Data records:
=== Section Start ===

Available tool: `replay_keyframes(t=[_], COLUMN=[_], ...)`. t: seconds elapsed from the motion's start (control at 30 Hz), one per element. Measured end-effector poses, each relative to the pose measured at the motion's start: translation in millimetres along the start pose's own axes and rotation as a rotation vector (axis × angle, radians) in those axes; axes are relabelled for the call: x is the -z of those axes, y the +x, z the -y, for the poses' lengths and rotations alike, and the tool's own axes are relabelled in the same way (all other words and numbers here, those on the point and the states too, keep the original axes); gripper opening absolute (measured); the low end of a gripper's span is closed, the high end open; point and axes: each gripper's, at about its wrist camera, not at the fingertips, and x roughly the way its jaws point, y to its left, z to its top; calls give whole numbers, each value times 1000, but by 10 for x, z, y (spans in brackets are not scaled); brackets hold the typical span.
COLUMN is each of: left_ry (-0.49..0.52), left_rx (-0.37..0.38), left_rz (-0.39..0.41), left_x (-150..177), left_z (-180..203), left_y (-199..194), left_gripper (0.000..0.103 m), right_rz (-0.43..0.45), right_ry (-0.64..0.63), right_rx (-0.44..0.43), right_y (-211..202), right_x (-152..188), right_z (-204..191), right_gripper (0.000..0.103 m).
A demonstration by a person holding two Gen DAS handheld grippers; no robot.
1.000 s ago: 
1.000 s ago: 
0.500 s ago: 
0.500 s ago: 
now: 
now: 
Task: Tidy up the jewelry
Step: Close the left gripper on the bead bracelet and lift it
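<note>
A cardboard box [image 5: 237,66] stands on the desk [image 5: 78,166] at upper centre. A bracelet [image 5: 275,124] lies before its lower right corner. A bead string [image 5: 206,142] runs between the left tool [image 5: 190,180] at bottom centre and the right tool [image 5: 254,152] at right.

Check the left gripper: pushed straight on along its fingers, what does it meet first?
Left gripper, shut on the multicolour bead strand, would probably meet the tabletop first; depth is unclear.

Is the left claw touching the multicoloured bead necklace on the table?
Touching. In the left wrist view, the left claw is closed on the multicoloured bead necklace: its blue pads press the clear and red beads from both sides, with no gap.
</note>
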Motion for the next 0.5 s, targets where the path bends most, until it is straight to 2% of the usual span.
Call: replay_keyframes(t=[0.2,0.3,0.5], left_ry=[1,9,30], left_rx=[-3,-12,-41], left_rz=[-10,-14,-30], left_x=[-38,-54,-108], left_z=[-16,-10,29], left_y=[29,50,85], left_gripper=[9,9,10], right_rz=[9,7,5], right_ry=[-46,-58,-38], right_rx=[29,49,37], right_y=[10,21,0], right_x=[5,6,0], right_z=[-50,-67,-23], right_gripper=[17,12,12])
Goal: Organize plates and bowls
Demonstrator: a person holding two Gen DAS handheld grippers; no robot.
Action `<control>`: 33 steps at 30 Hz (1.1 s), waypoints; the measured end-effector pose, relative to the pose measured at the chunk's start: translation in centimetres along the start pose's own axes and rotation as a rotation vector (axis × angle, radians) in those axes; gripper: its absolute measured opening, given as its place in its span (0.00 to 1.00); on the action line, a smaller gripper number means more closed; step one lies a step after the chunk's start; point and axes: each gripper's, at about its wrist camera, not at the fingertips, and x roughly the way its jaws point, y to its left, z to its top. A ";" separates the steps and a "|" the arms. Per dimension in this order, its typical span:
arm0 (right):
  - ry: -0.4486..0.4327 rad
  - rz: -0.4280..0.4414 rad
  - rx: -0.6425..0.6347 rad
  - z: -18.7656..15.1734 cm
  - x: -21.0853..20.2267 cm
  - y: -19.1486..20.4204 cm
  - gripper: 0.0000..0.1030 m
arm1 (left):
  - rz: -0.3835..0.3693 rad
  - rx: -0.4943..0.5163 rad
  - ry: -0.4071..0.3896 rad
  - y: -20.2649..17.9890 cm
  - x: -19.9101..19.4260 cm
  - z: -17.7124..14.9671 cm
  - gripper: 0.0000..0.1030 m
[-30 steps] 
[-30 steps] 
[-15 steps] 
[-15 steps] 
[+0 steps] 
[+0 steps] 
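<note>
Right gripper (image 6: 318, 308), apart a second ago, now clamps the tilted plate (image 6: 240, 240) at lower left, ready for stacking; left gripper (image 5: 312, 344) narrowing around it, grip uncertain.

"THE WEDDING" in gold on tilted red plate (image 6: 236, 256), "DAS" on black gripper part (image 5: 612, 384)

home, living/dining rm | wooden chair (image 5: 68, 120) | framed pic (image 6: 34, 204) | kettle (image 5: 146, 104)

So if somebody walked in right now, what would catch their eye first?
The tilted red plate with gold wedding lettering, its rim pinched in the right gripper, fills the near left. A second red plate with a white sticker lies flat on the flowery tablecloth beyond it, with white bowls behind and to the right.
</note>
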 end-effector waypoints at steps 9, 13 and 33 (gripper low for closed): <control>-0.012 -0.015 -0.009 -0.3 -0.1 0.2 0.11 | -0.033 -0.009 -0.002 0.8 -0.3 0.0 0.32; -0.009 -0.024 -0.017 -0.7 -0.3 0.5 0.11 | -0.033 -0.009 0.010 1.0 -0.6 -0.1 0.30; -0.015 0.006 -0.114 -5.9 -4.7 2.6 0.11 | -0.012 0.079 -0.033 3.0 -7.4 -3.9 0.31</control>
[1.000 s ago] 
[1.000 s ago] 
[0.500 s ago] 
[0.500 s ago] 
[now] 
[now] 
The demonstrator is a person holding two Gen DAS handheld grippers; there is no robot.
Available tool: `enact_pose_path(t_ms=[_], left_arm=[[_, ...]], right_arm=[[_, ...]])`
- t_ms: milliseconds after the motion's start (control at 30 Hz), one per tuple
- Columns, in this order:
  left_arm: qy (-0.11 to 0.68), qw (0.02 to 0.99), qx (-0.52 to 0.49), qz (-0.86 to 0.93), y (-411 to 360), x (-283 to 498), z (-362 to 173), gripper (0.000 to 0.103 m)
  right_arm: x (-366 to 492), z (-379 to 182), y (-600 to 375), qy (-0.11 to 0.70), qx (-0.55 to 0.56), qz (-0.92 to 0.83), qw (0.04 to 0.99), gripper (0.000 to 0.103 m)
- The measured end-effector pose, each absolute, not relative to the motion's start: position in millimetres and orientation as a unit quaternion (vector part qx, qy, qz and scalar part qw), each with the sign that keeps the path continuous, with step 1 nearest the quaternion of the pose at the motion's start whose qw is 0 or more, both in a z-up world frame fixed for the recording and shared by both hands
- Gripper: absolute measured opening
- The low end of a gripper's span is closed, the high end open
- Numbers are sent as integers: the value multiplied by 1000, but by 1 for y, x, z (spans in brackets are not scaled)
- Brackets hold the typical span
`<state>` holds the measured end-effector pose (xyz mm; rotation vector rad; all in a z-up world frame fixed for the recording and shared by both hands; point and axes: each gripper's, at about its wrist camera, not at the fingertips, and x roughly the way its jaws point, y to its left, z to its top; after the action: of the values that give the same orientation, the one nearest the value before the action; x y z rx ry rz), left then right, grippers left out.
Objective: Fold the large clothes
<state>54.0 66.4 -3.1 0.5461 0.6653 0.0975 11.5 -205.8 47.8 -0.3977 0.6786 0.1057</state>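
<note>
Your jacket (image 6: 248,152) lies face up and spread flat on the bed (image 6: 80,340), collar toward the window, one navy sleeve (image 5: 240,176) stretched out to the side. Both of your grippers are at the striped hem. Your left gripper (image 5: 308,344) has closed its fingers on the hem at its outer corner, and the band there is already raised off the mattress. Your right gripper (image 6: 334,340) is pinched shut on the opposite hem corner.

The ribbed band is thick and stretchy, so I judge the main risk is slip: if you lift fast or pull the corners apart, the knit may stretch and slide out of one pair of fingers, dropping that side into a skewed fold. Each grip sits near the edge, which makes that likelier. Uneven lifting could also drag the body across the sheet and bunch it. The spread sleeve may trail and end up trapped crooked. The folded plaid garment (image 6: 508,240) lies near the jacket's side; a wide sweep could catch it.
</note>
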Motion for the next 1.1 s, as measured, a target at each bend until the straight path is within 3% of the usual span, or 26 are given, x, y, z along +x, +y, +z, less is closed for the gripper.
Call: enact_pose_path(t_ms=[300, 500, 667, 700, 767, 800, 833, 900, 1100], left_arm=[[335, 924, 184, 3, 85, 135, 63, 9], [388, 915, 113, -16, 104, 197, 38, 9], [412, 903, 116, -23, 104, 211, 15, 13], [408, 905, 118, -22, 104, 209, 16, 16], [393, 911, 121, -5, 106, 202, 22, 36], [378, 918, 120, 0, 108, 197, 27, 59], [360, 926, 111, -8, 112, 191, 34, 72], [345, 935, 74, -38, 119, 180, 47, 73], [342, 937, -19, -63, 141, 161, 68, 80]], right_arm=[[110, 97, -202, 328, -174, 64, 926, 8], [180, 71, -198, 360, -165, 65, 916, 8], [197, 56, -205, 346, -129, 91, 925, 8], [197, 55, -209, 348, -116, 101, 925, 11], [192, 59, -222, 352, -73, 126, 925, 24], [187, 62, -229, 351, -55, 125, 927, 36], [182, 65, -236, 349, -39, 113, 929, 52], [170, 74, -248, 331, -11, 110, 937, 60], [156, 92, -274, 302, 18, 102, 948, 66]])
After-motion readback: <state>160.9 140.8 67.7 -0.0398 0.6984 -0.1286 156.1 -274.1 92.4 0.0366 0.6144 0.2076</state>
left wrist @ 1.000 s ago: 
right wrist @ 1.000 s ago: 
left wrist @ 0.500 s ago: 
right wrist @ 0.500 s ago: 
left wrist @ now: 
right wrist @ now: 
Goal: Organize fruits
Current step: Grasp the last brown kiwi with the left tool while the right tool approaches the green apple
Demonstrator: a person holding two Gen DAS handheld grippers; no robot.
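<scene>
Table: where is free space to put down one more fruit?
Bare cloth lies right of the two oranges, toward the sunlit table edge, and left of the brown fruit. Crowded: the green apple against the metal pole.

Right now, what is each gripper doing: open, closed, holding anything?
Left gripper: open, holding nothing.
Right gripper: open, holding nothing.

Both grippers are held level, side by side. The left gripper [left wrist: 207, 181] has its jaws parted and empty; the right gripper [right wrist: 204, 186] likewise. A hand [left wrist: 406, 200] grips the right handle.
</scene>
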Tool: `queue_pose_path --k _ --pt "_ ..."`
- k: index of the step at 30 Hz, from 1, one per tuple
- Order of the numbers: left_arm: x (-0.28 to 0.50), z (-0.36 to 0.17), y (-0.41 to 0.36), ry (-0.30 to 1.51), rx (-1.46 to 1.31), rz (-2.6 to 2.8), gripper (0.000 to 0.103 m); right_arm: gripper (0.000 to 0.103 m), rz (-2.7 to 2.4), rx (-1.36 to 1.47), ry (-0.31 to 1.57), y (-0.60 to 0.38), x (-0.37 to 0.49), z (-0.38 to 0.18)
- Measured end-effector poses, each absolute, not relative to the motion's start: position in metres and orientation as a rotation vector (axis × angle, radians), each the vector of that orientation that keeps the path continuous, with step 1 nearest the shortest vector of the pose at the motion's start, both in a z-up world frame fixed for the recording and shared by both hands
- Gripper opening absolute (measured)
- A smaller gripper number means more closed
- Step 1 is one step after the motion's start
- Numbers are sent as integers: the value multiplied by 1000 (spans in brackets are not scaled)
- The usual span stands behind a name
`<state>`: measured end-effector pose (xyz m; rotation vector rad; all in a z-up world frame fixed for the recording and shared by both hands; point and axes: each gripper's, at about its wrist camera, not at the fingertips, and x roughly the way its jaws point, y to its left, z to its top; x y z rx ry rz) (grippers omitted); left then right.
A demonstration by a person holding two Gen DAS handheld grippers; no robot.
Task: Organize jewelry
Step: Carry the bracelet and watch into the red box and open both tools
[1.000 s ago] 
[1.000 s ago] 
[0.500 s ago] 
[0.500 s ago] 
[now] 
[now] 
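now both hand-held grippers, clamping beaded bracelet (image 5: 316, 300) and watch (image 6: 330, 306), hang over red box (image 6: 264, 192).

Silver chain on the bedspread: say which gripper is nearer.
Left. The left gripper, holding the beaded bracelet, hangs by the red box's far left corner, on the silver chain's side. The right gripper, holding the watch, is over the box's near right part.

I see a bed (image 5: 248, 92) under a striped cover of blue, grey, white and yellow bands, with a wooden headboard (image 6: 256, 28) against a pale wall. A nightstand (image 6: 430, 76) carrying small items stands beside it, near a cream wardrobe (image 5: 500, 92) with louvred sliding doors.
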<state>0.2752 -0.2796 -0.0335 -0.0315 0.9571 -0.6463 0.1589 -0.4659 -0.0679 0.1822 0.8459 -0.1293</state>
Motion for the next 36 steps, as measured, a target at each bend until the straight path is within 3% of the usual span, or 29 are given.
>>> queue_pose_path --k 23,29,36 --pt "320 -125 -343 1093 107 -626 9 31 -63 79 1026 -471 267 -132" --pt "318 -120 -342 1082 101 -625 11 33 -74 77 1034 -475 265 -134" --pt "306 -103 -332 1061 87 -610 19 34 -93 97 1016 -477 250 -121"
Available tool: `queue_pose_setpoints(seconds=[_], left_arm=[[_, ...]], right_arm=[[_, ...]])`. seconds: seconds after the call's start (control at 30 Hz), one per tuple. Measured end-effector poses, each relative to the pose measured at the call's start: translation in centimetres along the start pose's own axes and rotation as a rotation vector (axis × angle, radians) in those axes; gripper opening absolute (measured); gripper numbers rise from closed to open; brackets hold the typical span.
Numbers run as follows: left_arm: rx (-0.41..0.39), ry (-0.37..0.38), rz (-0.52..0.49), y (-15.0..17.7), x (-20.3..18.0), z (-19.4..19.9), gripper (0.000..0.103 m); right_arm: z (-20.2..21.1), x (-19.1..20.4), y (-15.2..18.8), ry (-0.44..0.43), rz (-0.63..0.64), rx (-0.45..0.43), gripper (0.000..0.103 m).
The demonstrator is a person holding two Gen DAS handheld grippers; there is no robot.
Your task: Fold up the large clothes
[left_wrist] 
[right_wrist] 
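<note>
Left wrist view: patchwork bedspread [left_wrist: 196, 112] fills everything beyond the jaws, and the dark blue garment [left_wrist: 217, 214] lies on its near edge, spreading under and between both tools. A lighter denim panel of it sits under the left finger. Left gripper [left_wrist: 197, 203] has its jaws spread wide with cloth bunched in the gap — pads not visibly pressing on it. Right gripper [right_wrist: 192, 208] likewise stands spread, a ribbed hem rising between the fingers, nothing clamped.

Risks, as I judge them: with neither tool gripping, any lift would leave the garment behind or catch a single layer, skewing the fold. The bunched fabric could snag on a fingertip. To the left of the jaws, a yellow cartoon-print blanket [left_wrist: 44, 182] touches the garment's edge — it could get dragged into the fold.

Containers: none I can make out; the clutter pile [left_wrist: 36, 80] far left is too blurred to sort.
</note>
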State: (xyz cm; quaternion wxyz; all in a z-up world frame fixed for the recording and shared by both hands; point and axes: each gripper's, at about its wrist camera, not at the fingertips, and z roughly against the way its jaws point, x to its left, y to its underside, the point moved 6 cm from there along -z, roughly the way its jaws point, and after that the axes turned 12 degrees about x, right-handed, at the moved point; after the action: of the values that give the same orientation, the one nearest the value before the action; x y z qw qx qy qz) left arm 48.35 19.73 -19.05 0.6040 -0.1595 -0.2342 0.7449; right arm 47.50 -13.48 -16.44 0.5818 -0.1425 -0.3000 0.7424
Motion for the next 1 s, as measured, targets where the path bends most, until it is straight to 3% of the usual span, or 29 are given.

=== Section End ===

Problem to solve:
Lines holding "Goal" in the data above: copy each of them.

Your solution:
Goal: Organize plates and bowls
Goal: Organize fruits

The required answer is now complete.